TASK STATEMENT: Setting aside any pictures, reproduce the data exactly.

DATA SECTION:
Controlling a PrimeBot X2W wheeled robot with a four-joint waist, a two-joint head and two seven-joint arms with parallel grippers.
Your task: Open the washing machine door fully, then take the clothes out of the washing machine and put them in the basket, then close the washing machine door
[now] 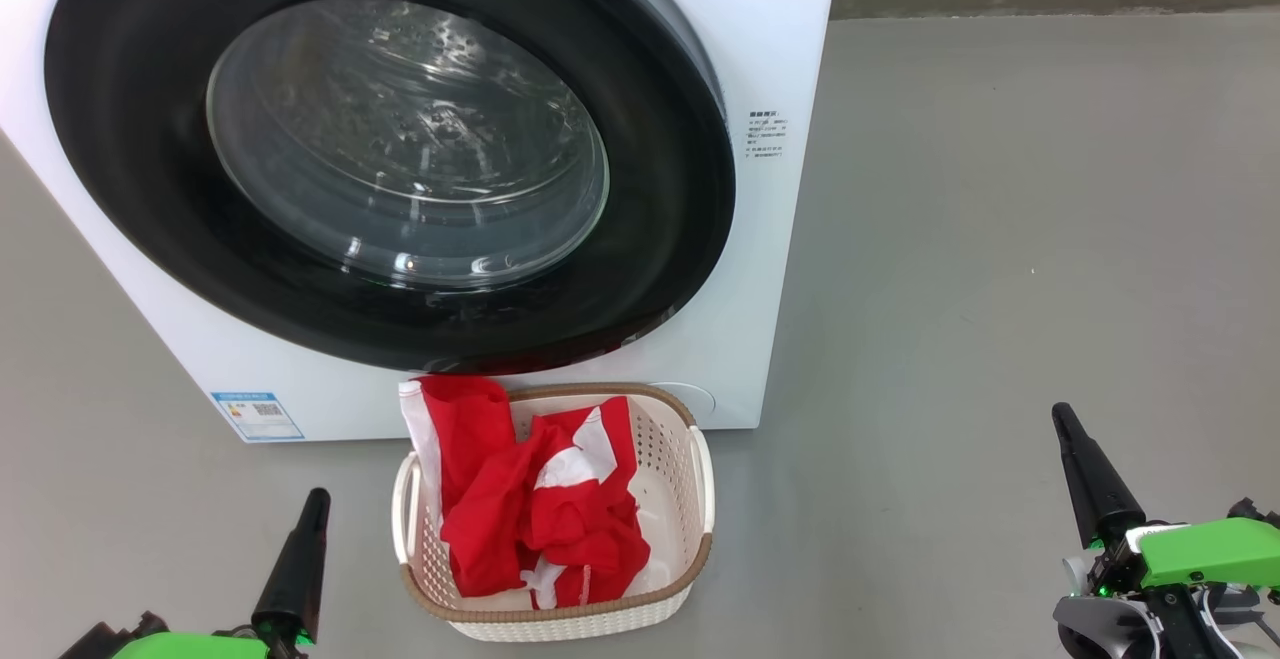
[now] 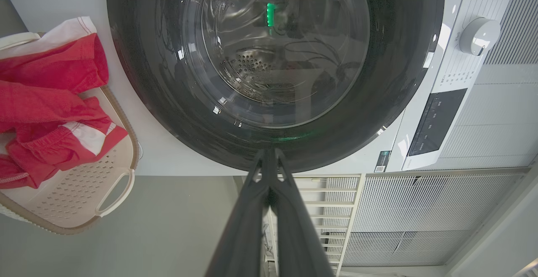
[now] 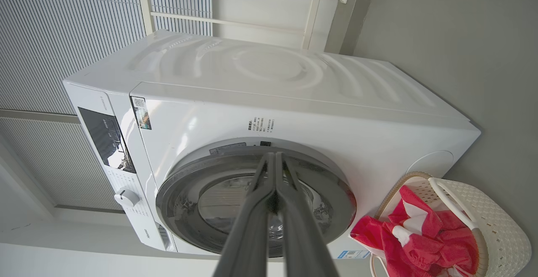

ANSWER TO THIS PROBLEM:
Controlling a PrimeBot X2W wheeled robot with a four-joint waist, a two-joint head and two seven-joint arms with parallel grippers.
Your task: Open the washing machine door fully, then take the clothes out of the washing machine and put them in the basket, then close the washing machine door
[now] 
[now] 
[now] 

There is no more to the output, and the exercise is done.